A man passed away looking for discs in a lake at a disc golf course where individuals are cautioned by regularly posted signs to be wary of alligators, police in Florida stated on May 31st. The unknown man was searching for flying discs in the water and “a gator was involved,” the Largo Police Department stated in an e-mail.
The man who passed away was 47 years of age, the Florida Fish and Wildlife Conservation Commission stated in an e-mail. The commission stated a contracted professional was working to eliminate an alligator from the lake “and efforts will be made to determine if it was involved in this situation.”
The park’s site notes that clients can “discover the sport of disc golf on a course set in the natural beauty of this park.” The course is set along the lake, which has no-swimming signs posted along with it.
Individuals who typically walk the disc course stated it’s not uncommon for somebody to try to find lost discs that can cost a couple of dollars.
”These are people that are down on their luck,” Ken Hostnick, 56, told the Tampa Bay Times. “Sometimes they dive in the lakes, they’ll pull out 40 discs. You may sell them for five bucks a piece, and you may sell them for 10 bucks a piece, depending on the quality.”
Now, cops are informing individuals to prevent the lake while the examination continues.
Alligators are discovered nearly all over in Florida where there is any sort of water.

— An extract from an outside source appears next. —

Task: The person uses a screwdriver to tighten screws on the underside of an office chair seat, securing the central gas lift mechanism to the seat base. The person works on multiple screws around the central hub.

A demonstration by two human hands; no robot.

The wildlife commission states there have actually been no deadly alligator attacks in Florida given that 2019, although animals and individuals have actually been bitten from time to time.
Wildlife authorities tension that nobody ought to approach a wild alligator or feed them, due to the fact that the reptiles then associate individuals with food. This can be more bothersome in inhabited locations such as apartment buildings where individuals walk pets and have little kids.
As soon as thought about threatened animals in Florida however have actually given that grown and can be discovered practically anywhere in the state, alligators were.